= The problem =
Strip out the pictures and output each remaining line of the data word for word.
━━━━━ Data provided ━━━━━
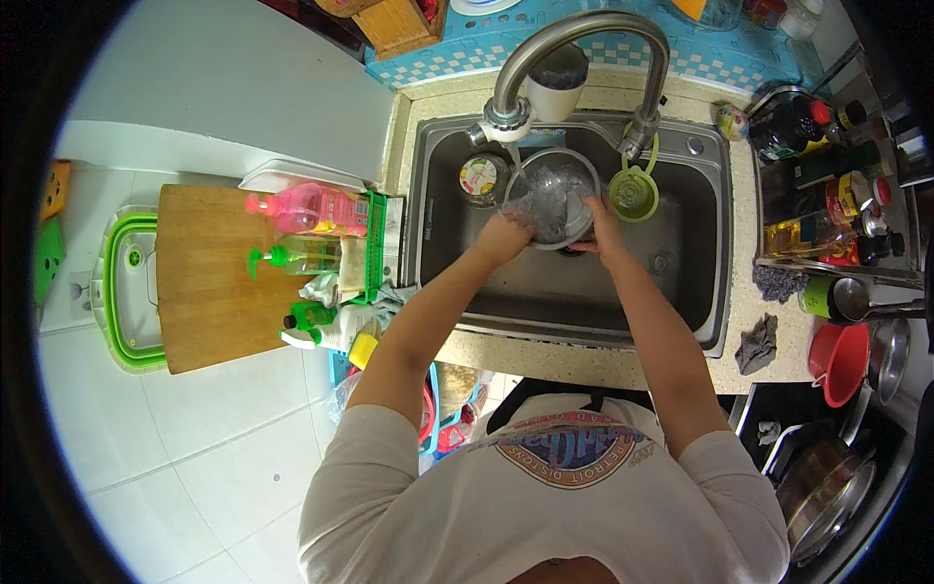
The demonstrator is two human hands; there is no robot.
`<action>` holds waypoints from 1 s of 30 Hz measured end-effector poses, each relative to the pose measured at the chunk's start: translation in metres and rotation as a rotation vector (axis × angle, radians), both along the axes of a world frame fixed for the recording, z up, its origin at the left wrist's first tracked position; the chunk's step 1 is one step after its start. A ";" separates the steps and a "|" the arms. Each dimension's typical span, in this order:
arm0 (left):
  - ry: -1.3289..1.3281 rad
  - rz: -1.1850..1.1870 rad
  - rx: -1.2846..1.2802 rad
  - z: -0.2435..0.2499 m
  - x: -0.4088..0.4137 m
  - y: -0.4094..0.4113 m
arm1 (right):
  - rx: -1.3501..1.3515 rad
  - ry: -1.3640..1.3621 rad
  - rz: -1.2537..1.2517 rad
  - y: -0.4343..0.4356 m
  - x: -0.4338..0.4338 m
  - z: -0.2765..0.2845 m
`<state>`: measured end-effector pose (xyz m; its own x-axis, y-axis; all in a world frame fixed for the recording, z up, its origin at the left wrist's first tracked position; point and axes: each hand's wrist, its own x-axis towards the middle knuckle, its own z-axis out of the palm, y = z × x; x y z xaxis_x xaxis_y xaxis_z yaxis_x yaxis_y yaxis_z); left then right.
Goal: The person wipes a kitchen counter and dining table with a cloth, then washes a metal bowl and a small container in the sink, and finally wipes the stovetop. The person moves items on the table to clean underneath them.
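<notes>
Water runs from the white outlet of a curved metal faucet (pixel 508 124) into a round bowl (pixel 552 182) above the sink (pixel 481 292). My right hand (pixel 600 232) grips the bowl's rim, thumb on the inner side and fingers outside. My left hand (pixel 508 235) is at the bowl's near left edge; its fingers are blurred by splashing water, so their hold cannot be told. Left of the bowl sits a lidded round container (pixel 481 177) with a printed top. A green strainer with a handle (pixel 633 193) is just to the right of the bowl.
Pump bottles (pixel 321 209) and a green rack (pixel 376 244) stand left of the sink. A wooden board (pixel 211 277) is farther left. Right of the sink are a rack of seasoning bottles (pixel 821 212), a gray cloth (pixel 757 344), a red basin (pixel 838 365) and a pot (pixel 821 478).
</notes>
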<state>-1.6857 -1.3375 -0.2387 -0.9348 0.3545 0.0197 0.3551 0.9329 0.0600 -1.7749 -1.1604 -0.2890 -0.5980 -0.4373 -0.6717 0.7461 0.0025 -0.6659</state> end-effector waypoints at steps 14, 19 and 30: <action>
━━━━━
= Exercise response =
The demonstrator is two human hands; there is no robot.
`<action>` holds waypoints from 1 s of 30 Hz measured end-effector poses, each relative to the pose measured at the chunk's start: translation in metres and rotation as a rotation vector (axis × angle, radians), both along the axes of a world frame fixed for the recording, z up, its origin at the left wrist's first tracked position; the chunk's step 1 is one step after its start. A ";" separates the steps and a "|" the arms. Each dimension's typical span, in this order:
arm0 (left):
  - ry: -1.3289..1.3281 rad
  - rz: -1.1850..1.1870 rad
  - rx: -1.2846..1.2802 rad
  - z: -0.2435..0.2499 m
  - x: -0.4088..0.4137 m
  - y: -0.4094..0.4113 m
arm1 (right):
  - rx: -1.3501..1.3515 rad
  - ry: -1.3640..1.3621 rad
  - rz: -1.2537..1.2517 rad
  - y: -0.4343..0.4356 m
  - x: -0.4338..0.4338 m
  - z: -0.2765..0.2845 m
`<state>`: measured end-effector pose (xyz m; its own x-axis, y-axis; all in a world frame fixed for the recording, z up, its origin at the left wrist's first tracked position; point and axes: each hand's wrist, its own x-axis towards the middle knuckle, its own z-axis out of the palm, y = z × x; x y z xaxis_x xaxis_y xaxis_z yaxis_x yaxis_y yaxis_z); left then right.
Goal: The person wipes a kitchen counter and dining table with a cloth, then washes a metal bowl and a small container in the sink, and finally wipes the stovetop. The person moves items on the table to clean underneath them.
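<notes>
Water runs from the white outlet of a curved metal faucet (pixel 508 124) into a round bowl (pixel 552 182) above the sink (pixel 481 292). My right hand (pixel 600 232) grips the bowl's rim, thumb on the inner side and fingers outside. My left hand (pixel 508 235) is at the bowl's near left edge; its fingers are blurred by splashing water, so their hold cannot be told. Left of the bowl sits a lidded round container (pixel 481 177) with a printed top. A green strainer with a handle (pixel 633 193) is just to the right of the bowl.
Pump bottles (pixel 321 209) and a green rack (pixel 376 244) stand left of the sink. A wooden board (pixel 211 277) is farther left. Right of the sink are a rack of seasoning bottles (pixel 821 212), a gray cloth (pixel 757 344), a red basin (pixel 838 365) and a pot (pixel 821 478).
</notes>
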<state>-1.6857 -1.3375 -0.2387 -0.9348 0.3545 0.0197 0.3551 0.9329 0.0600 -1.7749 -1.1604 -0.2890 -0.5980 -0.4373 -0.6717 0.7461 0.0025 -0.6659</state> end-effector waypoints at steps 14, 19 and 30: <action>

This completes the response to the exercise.